··· SUPPLIED ENTRIES
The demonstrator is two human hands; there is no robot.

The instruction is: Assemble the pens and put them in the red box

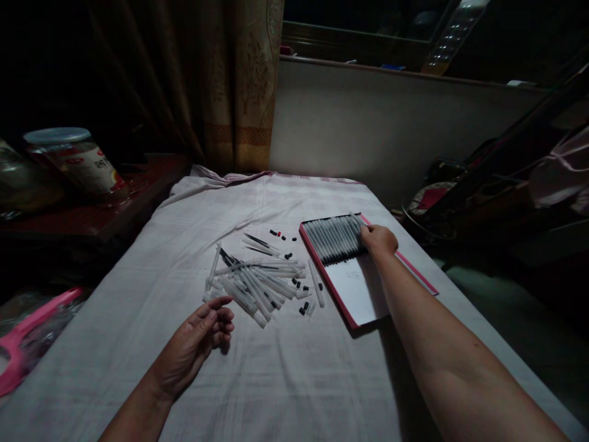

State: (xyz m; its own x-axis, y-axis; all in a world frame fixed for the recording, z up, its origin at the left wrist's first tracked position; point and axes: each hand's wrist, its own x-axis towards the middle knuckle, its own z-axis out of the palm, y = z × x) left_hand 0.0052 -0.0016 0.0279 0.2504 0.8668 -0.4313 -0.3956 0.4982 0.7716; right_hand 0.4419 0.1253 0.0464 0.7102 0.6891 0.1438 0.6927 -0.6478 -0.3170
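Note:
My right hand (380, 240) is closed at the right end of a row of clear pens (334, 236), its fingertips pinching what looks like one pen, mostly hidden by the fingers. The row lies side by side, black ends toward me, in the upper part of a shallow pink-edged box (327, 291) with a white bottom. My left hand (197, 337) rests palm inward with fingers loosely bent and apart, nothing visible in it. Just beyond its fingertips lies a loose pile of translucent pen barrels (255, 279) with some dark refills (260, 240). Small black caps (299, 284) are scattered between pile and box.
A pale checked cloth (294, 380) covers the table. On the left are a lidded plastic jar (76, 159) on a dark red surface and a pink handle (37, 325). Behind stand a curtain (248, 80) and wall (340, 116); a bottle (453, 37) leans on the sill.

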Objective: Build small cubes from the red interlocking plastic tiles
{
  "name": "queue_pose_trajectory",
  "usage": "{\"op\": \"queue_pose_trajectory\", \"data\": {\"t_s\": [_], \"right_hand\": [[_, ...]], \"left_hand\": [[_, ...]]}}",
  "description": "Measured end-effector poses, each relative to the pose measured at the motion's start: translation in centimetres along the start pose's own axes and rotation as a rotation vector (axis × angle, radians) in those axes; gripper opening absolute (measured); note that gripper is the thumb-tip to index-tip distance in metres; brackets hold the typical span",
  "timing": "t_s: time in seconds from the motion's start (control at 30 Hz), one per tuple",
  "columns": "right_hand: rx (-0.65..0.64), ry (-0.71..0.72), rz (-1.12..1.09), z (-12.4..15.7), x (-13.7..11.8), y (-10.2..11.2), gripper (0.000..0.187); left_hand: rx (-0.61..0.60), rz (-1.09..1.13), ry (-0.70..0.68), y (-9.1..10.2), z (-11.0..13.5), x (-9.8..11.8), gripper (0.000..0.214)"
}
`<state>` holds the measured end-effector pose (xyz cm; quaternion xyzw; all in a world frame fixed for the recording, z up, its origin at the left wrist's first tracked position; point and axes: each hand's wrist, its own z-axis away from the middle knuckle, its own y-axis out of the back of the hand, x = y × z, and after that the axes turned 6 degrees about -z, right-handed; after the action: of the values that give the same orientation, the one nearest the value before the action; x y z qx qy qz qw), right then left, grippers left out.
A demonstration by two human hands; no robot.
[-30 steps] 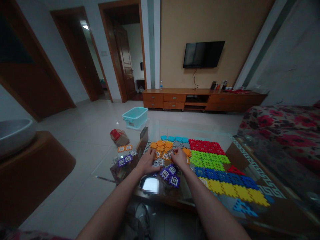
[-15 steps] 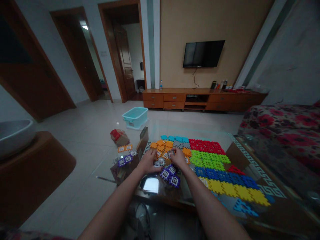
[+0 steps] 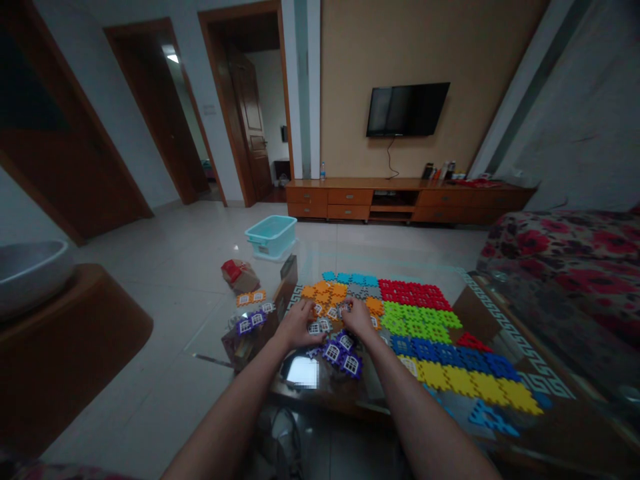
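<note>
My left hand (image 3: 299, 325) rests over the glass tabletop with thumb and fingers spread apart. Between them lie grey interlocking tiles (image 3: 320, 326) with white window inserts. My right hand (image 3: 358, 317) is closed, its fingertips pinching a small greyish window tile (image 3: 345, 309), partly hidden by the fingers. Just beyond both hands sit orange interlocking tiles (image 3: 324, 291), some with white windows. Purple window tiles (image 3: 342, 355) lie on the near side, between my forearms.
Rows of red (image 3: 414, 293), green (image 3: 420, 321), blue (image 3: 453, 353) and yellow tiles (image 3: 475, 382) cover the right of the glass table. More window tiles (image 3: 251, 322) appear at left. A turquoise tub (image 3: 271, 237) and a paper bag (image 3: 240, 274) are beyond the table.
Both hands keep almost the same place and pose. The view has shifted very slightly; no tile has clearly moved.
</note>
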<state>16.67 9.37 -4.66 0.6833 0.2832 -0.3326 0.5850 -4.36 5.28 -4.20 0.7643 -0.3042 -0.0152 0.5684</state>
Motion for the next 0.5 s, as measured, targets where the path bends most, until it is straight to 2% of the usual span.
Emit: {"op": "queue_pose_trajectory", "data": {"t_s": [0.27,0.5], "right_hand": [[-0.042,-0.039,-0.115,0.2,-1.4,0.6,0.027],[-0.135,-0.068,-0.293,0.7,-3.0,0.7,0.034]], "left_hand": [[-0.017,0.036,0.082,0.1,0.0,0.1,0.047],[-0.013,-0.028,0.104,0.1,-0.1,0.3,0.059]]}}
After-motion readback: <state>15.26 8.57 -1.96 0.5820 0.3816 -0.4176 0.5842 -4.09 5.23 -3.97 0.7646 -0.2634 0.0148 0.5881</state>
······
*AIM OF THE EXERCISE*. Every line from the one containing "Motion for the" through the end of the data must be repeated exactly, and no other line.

*ANSWER BOX*.
Motion for the next 0.5 s, as measured, targets where the path bends most, until it is straight to 2% of the usual span.
Emit: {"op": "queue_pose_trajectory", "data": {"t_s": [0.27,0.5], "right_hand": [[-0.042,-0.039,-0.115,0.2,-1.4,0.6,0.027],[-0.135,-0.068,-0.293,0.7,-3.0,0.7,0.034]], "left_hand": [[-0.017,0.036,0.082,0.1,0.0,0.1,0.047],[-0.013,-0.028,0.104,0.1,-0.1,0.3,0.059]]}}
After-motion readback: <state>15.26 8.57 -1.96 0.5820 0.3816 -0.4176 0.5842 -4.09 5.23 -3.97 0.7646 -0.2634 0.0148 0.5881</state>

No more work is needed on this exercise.